If I were to sum it up in two words it would be Nintedoesque and intuitive. Even though I'm in the Beta I still can't wait for the retail copy to hit with even more tools and secrets to uncover. Sony's got themselves a winner.
I wouldn't call Wipeout HD launch level and the Roller-coaster one, Slow.
If any thing they are fast and dangerous.
My main issue with the beta right now is the Playstation network and the beta servers. I know it's a beta, and I'm assuming the main reason for the beta is to stress the servers, so they can make sure they're working perfectly at launch. But when the servers aren't working you can't access a lot of local things, undo in create mode, and it tends to crash. That said it's beta, and the server issues shouldn't be there on launch.
My sackboy is like Jamie Hyneman, Awesome? Myth Confirmed
the actual game comes across like some sort of simplistic early 80s arcade platformer where you just jump around the screen looking for some arbitrary item, thus letting you do it all again in another environment.
I hope its really good, the PS3 needs some games worth playing, but I don't think this will be the killer app everyone is hyping it to be.

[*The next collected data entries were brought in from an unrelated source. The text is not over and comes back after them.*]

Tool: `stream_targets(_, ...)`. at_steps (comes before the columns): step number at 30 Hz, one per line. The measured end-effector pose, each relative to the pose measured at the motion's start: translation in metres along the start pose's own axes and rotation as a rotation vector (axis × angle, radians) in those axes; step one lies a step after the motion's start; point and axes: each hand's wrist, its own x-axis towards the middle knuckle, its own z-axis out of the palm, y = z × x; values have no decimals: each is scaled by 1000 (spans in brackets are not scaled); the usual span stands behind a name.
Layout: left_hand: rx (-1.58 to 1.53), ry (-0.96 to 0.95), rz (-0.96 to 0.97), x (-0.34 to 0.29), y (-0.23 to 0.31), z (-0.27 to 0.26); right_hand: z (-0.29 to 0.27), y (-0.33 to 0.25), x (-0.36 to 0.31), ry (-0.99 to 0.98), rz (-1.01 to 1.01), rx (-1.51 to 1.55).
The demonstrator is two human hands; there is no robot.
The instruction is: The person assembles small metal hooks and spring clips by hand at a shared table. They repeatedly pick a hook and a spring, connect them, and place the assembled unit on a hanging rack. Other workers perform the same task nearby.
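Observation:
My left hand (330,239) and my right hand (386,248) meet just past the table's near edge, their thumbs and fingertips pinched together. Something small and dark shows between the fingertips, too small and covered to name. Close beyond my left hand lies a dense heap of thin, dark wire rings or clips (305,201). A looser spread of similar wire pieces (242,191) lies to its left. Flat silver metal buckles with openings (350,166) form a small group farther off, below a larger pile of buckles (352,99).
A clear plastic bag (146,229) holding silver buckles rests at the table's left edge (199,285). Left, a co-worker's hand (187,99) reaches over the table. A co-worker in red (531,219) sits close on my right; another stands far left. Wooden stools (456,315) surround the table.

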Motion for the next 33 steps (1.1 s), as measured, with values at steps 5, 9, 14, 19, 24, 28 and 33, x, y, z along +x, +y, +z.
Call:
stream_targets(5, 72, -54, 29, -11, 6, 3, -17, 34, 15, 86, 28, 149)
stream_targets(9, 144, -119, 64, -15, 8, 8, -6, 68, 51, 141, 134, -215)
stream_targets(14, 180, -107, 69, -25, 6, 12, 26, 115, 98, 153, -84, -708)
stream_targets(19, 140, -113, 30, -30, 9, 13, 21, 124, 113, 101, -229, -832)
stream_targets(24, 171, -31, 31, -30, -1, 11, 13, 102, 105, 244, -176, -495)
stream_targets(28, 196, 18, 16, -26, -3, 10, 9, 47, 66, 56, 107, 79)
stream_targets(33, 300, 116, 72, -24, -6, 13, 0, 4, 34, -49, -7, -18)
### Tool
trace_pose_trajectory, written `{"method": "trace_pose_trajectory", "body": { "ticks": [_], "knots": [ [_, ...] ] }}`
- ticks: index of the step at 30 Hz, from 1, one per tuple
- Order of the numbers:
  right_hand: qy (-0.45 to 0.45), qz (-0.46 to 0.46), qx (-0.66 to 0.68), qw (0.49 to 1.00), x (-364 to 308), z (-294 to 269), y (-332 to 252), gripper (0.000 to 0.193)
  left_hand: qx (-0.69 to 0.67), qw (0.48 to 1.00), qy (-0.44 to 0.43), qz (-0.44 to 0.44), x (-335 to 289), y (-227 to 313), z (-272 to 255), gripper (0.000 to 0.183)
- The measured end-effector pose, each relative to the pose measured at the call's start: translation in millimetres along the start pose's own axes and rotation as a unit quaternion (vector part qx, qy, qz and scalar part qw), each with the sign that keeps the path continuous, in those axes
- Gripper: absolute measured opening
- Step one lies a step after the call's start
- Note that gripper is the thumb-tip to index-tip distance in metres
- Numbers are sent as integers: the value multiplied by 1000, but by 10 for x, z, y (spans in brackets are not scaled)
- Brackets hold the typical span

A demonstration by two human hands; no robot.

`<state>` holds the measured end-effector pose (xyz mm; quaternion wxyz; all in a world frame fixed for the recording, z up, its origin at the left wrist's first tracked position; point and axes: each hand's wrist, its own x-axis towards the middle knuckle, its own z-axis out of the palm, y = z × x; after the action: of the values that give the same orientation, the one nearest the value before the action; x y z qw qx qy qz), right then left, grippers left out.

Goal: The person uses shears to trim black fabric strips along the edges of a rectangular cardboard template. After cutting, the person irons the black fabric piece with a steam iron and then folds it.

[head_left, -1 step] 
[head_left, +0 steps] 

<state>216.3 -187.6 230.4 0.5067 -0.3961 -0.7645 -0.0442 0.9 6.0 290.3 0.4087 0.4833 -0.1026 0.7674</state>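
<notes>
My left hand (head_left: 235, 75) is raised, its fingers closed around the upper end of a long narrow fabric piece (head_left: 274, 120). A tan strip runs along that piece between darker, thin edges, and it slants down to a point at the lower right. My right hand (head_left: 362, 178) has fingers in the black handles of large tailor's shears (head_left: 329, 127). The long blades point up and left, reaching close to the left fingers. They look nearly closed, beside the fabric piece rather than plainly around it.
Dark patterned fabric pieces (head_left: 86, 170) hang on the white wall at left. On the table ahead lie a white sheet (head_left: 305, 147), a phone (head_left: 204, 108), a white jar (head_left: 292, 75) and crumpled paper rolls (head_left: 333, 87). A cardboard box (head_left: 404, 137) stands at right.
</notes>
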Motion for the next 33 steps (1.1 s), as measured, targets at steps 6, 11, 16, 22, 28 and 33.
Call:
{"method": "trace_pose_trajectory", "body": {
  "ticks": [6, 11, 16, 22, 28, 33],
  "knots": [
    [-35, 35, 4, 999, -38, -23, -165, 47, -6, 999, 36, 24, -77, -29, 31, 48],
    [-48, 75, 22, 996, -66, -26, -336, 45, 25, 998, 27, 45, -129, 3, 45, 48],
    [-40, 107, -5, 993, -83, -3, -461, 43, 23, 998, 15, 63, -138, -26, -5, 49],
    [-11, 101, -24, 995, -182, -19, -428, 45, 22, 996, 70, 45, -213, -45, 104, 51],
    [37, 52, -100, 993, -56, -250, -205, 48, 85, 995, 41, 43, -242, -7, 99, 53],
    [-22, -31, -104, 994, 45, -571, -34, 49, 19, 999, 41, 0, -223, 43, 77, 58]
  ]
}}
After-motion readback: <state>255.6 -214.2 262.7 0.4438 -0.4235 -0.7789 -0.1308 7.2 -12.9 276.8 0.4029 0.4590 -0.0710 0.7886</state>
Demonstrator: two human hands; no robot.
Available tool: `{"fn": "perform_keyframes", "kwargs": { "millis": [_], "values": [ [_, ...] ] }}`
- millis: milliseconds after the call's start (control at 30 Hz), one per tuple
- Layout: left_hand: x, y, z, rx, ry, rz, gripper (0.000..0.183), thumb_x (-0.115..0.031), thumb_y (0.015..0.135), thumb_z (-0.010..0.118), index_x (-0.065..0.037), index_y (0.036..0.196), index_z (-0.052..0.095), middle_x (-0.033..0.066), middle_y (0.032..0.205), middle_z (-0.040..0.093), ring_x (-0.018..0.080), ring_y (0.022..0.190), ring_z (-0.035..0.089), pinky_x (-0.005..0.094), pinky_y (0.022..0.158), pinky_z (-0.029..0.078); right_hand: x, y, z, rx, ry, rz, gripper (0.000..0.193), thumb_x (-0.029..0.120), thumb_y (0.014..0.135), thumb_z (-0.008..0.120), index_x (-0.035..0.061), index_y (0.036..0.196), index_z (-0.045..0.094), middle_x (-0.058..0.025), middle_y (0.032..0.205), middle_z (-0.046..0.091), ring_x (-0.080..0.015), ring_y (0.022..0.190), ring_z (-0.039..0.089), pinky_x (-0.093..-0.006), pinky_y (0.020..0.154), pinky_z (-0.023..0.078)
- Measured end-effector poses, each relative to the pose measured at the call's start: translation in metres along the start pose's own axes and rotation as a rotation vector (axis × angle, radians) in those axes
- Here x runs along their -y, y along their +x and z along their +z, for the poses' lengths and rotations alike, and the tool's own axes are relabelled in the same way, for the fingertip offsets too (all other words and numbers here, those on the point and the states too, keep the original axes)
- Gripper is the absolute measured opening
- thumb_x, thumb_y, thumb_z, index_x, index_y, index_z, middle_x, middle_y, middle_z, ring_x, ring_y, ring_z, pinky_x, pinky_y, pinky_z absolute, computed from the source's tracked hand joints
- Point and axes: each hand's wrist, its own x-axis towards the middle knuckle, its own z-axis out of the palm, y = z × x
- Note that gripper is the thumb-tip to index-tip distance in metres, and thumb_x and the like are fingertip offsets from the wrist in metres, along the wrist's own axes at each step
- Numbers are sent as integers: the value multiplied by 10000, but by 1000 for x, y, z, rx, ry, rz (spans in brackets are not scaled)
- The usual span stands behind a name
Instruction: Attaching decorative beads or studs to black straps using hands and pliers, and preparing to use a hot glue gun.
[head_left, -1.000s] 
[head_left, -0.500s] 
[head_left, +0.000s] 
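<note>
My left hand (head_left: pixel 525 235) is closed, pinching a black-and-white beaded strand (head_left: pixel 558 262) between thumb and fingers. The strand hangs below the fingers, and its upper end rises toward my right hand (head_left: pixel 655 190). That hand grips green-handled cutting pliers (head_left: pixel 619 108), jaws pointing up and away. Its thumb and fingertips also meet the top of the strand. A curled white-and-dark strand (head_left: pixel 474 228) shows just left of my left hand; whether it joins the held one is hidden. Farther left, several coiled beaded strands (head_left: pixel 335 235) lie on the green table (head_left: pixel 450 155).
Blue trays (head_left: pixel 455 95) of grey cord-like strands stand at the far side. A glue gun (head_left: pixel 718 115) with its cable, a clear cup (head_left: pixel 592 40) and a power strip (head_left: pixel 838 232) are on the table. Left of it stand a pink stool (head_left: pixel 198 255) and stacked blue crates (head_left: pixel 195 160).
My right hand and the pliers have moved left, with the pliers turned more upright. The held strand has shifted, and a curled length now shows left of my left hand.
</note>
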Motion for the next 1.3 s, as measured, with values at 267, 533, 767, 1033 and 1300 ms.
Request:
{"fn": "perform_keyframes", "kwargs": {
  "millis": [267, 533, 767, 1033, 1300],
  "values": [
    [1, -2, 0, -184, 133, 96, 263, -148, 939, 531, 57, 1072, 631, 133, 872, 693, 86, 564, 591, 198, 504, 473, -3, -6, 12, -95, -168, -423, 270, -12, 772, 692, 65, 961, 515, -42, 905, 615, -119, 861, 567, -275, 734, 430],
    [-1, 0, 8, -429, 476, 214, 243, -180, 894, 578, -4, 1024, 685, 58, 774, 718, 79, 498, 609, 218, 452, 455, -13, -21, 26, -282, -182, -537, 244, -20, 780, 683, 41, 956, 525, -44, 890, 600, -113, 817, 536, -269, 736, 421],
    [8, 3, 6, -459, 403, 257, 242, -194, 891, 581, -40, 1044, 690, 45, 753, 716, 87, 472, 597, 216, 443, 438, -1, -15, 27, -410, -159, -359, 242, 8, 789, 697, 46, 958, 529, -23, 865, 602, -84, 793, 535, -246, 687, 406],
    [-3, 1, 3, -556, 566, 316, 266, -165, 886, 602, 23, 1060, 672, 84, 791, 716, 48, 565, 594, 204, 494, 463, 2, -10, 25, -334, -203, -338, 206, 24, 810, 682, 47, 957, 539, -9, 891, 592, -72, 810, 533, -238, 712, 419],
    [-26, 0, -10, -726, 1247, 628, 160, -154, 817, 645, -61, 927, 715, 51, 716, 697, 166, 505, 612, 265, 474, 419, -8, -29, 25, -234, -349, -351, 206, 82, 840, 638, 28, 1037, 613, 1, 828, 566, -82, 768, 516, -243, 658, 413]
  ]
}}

LBP is better than all games on x360
accept it and move on or rather have some time with RROD since there might not be anything worth playing on x360
LBP is not just killer app. it kills x360
I would have Resistance 2 over Gears 2 anyday
Gears 2 is just for Xbots. No one wants it
Other than that, excellent 'preview' - haven't read a bad thing about it yet - totally psyched!
I do wish you could make Sackboy do more stuff. Like, give him a shooter or something. But, there's plenty of creative stuff to do with it as is, so I shouldn't complain too much.
Also wasim gtfo of my destructoid you kretin.
This looks more awesome every time I see it. Soooo glad that the wait is almost over.....
Anyway, I really don't see what's so awesome about the game besides creating levels. Perhaps it's something I have against platformers (most tend to turn me off; always have, always will). The game looks incredibly cute, polished and inviting, but I don't know if that's enough.
Believe it or not, not everyone who owns a PS3 gives a crap for LBP. I own all three "next-gen" consoles and Gears doesn't really hold my intrest either. So take your "fanboy" bias and save it for some other sites, because frankly who gives a crap on what you think here.
This game reaks of Halo Fever. I'm not saying it sucks but is this going to be full price? Because putting it up to some other titles it doesn't feel right.
When it comes down to it its just nice, its a nice game with a cute feel and room to breathe thanks to user generated content.